[WHAT IS REQUIRED] Write the data out again exactly, dropping any images it holds.
────────────────────
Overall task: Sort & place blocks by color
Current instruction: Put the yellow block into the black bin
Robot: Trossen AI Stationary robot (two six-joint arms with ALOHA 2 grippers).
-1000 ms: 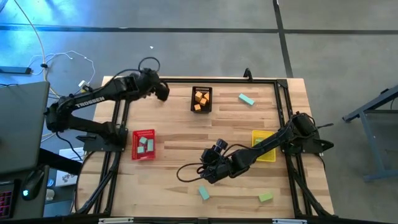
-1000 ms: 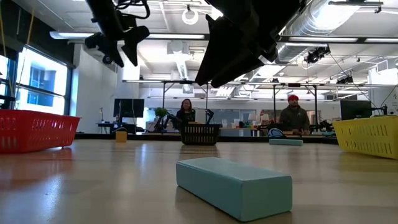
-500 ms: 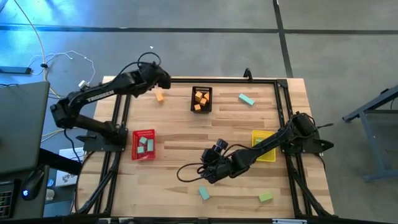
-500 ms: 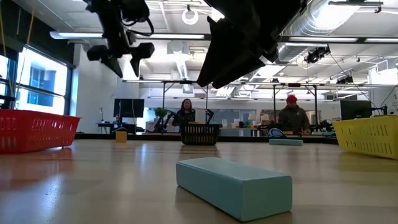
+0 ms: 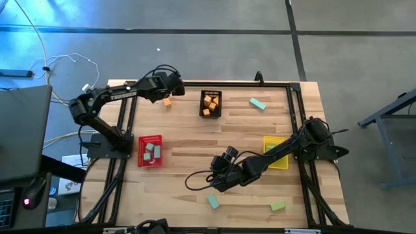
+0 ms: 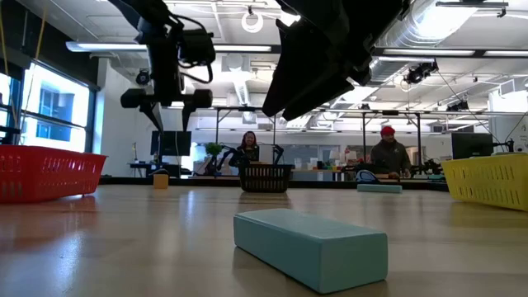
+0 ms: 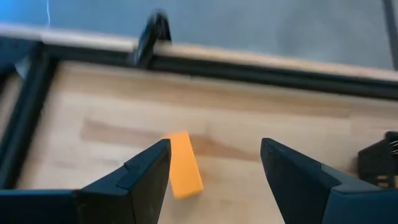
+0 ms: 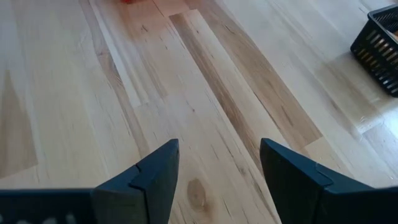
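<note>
An orange block (image 7: 185,165) lies flat on the wood near the table's far left corner (image 5: 167,101). My left gripper (image 7: 214,168) hangs open above it (image 5: 174,90), and the block shows just inside one finger without touching it. My right gripper (image 8: 217,171) stands open over bare wood at the table's near middle (image 5: 216,181), with nothing between its fingers. A teal block (image 6: 309,245) lies near the front edge (image 5: 212,202), a light green one (image 5: 277,206) lies to its right, and another teal one (image 5: 257,103) lies at the far right.
A black basket (image 5: 210,104) at the far middle holds orange blocks. A red basket (image 5: 150,151) on the left holds mint blocks. A yellow basket (image 5: 275,153) stands on the right, partly under my right arm. A black frame (image 5: 227,83) runs along the table's edges. People sit in the room behind.
My left gripper has come down toward the orange block and has rolled about its own axis, its fingers staying open. The orange block, covered by the arm a second ago in the high view, now shows beside the gripper.
</note>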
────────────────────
[OUTPUT]
Overall task: Sort & place blocks by color
Current instruction: Put the yellow block into the black bin
Robot: Trossen AI Stationary robot (two six-joint arms with ALOHA 2 grippers).
-1000 ms: 
-1000 ms: 
-500 ms: 
-500 ms: 
+0 ms: 
+0 ms: 
+0 ms: 
+0 ms: 
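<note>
An orange block (image 7: 185,165) lies flat on the wood near the table's far left corner (image 5: 167,101). My left gripper (image 7: 214,168) hangs open above it (image 5: 174,90), and the block shows just inside one finger without touching it. My right gripper (image 8: 217,171) stands open over bare wood at the table's near middle (image 5: 216,181), with nothing between its fingers. A teal block (image 6: 309,245) lies near the front edge (image 5: 212,202), a light green one (image 5: 277,206) lies to its right, and another teal one (image 5: 257,103) lies at the far right.
A black basket (image 5: 210,104) at the far middle holds orange blocks. A red basket (image 5: 150,151) on the left holds mint blocks. A yellow basket (image 5: 275,153) stands on the right, partly under my right arm. A black frame (image 5: 227,83) runs along the table's edges. People sit in the room behind.
My left gripper has come down toward the orange block and has rolled about its own axis, its fingers staying open. The orange block, covered by the arm a second ago in the high view, now shows beside the gripper.
</note>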

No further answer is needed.